President Biden has appointed 15 leaders in the quantum information science (QIS) field from industry, academia, and Federal laboratories to serve on the inaugural presidential National Quantum Initiative Advisory Committee (NQIAC), according to a Dec. 9 White House press release.
The NQIAC is tasked with providing an independent assessment of the 2018 National Quantum Initiative (NQI) Act and to make recommendations to the president, Congress, the National Science and Technology Council (NSTC) Subcommittee on Quantum Information Science, and the NSTC Subcommittee on Economic and Security Implications of Quantum Science.
The NQIAC was legislated by the NQI Act – a whole-of-government program to ensure continued U.S. leadership in QIS, which the Biden-Harris Administration has identified as a critical and emerging technology.
The NQIAC was first established in 2019 to serve under the Energy Department, but through a May 2022 Executive Order, Biden elevated the NQAIC to a presidential advisory committee.
Charles Tahan – the assistant director for QIS and the director of the National Quantum Coordination Office within the White House Office of Science and Technology Policy – will co-chair the committee.

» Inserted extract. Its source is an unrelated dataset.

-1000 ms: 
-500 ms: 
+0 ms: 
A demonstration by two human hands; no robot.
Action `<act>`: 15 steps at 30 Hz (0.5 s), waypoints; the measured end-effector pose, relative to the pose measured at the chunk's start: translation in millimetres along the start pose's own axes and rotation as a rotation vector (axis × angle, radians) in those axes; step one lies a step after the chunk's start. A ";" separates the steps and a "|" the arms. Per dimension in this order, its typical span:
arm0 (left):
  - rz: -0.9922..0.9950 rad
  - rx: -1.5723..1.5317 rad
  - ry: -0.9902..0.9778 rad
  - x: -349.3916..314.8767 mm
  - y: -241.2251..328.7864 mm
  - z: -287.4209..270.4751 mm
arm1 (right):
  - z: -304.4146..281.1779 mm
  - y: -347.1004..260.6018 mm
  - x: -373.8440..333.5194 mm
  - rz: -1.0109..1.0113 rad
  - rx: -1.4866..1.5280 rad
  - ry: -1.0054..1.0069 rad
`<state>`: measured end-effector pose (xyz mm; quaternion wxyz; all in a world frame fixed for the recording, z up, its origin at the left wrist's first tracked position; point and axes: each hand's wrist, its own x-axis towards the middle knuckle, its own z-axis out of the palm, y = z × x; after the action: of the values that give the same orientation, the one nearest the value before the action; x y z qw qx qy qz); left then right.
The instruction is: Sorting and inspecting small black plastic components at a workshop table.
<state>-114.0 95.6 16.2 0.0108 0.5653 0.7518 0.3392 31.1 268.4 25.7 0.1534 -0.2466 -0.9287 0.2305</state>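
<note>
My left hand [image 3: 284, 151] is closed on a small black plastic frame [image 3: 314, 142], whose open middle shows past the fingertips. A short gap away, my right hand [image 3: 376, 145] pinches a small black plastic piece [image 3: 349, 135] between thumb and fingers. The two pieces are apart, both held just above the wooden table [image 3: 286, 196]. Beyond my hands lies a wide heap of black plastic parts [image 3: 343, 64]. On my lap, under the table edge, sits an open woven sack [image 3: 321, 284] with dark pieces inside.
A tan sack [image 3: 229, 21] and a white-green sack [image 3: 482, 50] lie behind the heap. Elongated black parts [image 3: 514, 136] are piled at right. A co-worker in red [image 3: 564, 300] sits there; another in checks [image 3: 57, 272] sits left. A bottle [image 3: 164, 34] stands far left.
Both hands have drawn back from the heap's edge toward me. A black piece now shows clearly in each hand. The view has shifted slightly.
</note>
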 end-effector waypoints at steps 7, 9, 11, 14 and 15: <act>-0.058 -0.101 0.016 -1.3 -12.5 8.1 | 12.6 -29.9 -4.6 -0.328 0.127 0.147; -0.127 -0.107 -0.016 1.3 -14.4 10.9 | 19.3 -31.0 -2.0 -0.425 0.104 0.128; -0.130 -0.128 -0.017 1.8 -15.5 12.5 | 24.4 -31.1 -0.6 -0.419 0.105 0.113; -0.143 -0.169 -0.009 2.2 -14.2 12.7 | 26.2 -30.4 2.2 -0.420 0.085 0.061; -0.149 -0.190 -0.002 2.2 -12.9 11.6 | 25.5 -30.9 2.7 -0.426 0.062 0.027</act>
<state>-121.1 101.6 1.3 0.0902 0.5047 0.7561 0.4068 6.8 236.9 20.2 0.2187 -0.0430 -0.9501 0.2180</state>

Other members include the Director of Research at the National Security Agency, Gilbert Herrera; Massachusetts Institute of Technology Professor William Oliver; Microsoft’s Vice President of Quantum Software, Krysta Svore; Fellow at the National Institute of Standards and Technology, Jun Ye; and Professor Robert Schoelkopf at Yale University, among others.
The 15-member committee is designed to be run by leaders from diverse backgrounds and expertise to ensure the NQIAC is well-suited to advise the president on “quantum information science and technology research, development, demonstrations, standards, education, technology transfer, commercial application, and national security and economic concerns,” as stated in the NQI Act, as well as to represent the needs of “industry, universities, and Federal laboratories.”
The advisory committee will hold its first meeting on Dec. 16.